A three-judge panel of the 9th Circuit U.S. Court of Appeals in San Francisco reversed a lower court decision in Robles v. Domino’s Pizza. The plaintiff, who is blind, sued because he was unable to use the company’s website and mobile app to place orders and obtain online-only discounts.
The ADA, enacted in 1990, requires places of public accommodation to provide access to people with disabilities. In its most obvious application, businesses must offer convenient parking and ramps rather than stairs for people with restricted mobility. But businesses have broader responsibilities under the law.
“Even though customers primarily accessed the website and app away from Domino’s physical restaurants, the panel stated that the ADA applies to the services of a public accommodation, not services in a place of public accommodation,” the court said in a summary of the ruling. “The panel stated that the website and app connected customers to the goods and services of Domino’s physical restaurants.”

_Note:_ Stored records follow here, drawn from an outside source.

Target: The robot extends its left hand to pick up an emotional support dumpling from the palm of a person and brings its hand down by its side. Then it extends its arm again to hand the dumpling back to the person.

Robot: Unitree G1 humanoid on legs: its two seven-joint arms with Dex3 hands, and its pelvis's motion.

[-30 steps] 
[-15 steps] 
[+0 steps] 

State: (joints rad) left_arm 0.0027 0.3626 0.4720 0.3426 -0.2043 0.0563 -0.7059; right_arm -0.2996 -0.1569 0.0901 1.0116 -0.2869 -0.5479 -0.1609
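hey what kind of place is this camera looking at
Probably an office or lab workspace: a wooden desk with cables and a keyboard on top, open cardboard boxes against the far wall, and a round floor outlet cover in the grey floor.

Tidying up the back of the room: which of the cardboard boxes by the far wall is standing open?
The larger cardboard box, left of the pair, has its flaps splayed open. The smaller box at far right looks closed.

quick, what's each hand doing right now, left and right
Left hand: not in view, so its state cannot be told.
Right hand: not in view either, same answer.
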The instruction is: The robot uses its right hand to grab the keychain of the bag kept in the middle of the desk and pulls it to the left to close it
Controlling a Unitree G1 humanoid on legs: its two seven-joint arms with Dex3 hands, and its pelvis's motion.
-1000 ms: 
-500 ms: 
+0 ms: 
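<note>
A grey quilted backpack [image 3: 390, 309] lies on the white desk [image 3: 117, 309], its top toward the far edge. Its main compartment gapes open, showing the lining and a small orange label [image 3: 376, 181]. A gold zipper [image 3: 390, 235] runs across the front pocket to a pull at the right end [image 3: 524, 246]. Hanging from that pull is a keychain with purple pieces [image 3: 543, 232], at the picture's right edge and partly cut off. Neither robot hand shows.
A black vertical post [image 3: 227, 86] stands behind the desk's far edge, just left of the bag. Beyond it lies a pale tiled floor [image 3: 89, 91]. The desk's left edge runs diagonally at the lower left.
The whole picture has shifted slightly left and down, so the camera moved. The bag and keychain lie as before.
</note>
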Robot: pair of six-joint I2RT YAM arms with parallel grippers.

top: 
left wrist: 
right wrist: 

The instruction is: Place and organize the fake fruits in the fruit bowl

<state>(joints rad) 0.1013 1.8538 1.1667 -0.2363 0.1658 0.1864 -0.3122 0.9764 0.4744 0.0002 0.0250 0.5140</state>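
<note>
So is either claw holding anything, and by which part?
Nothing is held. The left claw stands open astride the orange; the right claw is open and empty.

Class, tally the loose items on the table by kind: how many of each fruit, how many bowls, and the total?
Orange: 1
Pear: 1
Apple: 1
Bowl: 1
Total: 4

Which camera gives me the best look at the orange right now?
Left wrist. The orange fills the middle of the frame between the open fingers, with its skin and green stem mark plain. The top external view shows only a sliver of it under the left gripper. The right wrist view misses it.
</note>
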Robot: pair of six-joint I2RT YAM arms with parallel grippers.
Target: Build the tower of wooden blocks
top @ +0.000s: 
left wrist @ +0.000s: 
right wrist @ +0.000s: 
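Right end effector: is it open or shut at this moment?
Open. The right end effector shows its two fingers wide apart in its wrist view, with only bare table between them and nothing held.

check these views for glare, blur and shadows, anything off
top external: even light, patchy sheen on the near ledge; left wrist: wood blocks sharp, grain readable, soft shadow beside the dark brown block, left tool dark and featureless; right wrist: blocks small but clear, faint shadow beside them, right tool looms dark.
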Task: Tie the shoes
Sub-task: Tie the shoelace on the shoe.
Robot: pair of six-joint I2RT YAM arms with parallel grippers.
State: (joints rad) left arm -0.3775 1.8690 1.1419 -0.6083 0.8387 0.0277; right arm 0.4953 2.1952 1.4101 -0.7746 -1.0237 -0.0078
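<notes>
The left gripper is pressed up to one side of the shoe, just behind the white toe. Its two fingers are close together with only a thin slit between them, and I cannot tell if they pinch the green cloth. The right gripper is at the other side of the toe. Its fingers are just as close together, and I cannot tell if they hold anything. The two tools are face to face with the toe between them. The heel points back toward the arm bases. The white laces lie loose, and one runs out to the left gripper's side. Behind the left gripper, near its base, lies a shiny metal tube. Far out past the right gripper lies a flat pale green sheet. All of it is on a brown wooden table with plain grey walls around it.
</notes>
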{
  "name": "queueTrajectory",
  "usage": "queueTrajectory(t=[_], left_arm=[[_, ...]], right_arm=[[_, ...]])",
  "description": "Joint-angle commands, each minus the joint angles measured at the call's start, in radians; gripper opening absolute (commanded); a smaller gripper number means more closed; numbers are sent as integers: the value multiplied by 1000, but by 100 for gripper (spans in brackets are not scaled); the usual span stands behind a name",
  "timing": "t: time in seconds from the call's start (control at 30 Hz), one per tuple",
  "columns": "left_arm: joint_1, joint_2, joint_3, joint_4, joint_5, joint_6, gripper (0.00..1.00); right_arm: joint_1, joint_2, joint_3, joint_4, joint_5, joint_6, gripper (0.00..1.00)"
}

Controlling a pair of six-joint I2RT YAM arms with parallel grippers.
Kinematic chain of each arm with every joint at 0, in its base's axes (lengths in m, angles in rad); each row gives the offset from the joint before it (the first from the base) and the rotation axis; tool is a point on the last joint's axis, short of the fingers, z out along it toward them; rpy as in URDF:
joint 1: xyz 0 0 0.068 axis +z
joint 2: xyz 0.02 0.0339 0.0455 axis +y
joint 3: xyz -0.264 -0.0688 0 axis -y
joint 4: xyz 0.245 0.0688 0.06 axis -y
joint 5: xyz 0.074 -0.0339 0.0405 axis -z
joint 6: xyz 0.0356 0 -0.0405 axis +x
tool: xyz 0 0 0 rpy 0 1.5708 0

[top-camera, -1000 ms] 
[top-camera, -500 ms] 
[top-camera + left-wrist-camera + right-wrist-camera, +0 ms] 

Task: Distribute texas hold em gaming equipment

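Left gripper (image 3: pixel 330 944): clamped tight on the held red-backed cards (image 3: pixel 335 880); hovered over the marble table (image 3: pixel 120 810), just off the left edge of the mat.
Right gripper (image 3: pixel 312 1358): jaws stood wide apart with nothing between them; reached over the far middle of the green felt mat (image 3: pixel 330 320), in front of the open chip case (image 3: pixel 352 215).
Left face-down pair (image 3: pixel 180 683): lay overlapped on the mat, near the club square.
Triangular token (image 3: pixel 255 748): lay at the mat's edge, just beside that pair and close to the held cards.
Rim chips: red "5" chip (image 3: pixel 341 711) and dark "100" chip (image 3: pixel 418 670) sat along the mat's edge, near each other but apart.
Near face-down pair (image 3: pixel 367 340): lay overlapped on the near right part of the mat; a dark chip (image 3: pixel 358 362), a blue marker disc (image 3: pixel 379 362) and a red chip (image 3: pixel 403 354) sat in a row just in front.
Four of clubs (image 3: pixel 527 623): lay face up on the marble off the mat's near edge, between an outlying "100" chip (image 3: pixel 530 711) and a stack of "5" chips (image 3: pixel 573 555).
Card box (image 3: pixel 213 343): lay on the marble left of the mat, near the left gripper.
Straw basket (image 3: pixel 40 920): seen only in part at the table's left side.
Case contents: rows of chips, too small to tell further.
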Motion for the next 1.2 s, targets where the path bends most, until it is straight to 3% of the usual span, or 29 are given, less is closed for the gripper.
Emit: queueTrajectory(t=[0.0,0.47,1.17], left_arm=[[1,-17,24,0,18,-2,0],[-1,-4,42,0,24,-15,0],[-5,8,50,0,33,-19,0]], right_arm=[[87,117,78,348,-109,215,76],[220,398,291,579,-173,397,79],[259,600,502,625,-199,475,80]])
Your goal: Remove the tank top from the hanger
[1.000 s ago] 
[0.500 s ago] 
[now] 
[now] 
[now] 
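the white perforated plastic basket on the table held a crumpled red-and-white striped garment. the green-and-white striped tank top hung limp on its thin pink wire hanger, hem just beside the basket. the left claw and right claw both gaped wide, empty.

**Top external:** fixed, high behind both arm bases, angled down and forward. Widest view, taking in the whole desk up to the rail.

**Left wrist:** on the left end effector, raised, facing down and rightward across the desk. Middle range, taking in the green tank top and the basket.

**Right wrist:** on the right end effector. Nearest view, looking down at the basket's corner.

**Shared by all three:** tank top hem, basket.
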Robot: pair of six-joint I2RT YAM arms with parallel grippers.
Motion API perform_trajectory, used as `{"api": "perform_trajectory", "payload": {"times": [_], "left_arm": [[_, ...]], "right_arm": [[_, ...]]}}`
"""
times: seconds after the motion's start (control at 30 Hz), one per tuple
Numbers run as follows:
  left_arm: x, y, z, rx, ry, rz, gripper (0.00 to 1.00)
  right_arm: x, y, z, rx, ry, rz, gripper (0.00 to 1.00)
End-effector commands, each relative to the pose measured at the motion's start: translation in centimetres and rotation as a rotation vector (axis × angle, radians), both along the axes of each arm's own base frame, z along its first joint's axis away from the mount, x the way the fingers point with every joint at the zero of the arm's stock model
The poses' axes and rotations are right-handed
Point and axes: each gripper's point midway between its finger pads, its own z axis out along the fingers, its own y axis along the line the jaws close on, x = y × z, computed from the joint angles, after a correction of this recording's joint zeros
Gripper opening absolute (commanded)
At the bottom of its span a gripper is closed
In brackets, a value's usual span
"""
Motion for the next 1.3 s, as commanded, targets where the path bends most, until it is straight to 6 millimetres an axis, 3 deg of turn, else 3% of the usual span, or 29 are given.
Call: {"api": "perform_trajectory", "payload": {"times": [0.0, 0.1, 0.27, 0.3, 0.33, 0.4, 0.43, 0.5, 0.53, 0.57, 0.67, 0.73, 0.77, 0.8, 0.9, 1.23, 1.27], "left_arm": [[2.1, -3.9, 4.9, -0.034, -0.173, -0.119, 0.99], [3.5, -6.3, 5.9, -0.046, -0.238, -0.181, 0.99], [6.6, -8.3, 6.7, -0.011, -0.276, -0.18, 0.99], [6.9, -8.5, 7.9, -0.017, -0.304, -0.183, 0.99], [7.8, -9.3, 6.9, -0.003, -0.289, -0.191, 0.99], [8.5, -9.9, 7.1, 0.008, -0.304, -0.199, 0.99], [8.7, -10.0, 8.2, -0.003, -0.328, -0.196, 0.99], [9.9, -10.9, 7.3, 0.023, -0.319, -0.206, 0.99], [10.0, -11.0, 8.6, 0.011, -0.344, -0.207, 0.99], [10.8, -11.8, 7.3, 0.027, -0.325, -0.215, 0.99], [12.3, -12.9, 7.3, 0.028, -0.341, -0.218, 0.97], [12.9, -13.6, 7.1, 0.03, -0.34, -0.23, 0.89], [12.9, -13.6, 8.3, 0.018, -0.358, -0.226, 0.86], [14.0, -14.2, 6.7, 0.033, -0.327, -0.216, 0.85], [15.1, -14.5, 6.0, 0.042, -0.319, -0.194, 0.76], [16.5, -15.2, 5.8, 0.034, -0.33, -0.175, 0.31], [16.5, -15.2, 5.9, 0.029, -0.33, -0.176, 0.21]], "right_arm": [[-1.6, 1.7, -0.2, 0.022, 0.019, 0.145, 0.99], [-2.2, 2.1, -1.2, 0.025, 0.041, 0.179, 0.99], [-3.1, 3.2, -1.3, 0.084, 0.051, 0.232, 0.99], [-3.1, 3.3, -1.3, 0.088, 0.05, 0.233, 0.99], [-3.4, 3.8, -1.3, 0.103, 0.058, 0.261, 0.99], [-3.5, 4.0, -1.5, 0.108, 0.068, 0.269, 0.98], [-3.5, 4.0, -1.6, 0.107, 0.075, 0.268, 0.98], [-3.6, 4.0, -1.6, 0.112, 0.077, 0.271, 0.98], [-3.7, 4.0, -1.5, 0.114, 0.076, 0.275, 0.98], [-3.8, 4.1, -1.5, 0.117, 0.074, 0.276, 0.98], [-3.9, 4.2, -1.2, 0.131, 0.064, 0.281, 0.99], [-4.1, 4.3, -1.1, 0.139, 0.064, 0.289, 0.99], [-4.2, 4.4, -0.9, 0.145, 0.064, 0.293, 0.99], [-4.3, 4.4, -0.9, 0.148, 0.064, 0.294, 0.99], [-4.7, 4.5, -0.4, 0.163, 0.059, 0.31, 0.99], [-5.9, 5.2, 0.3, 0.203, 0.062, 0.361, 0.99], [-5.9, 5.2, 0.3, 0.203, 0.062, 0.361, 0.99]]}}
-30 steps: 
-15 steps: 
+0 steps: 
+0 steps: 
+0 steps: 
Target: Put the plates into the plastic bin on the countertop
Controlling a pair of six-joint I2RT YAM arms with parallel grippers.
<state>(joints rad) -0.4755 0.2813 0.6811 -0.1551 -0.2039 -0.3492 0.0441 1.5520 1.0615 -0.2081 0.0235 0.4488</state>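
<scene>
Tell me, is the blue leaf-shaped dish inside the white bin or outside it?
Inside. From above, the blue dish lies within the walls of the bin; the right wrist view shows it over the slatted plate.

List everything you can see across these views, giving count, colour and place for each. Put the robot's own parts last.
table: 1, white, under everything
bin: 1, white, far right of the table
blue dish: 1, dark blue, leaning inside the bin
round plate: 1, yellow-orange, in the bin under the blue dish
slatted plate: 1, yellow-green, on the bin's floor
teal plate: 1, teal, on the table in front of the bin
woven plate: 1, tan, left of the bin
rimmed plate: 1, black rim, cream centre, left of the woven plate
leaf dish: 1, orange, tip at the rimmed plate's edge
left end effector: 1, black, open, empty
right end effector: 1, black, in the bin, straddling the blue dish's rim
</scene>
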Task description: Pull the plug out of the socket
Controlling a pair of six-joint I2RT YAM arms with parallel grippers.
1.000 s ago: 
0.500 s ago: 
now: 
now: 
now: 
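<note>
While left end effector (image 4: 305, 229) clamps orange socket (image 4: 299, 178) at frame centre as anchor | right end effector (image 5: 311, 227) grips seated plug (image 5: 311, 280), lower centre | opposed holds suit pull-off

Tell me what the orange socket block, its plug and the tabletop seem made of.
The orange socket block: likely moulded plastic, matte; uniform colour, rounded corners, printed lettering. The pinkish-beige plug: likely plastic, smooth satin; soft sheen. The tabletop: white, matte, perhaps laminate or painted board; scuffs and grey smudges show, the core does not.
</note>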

Domino’s contended that it shouldn’t be held in violation of the ADA because neither the law, nor the U.S. Department of Justice, which administers it, provides any details on how websites must comply. The court disagreed.
“While we understand why Domino’s wants DOJ to issue specific guidelines for website and app accessibility, the Constitution only requires that Domino’s receive fair notice of its legal duties, not a blueprint for compliance with its statutory obligations,” the panel wrote.
The appellate panel didn’t expressly rule in the plaintiff’s favor but remanded the case to the lower court to determine whether the Domino’s website and app comply with the ADA. But it said the test is simple: If the plaintiff can’t use them, they violate the law.
Yet, how to achieve compliance – and to anticipate every problem an online user might encounter – isn’t so easy. The Web Accessibility Initiative publishes voluntary guidelines, which furniture retailers should consult. HFA also urges the U.S. Department of Justice to issue compliance standards to help businesses understand their responsibilities under the law.
The 9th Circuit covers California, Oregon, Washington, Arizona, Nevada, Idaho, Montana, Alaska and Hawaii. A similar case is pending in the 11th Circuit U.S. Court of Appeals in Atlanta, Ga.., so the final legal outcome has not yet been determined.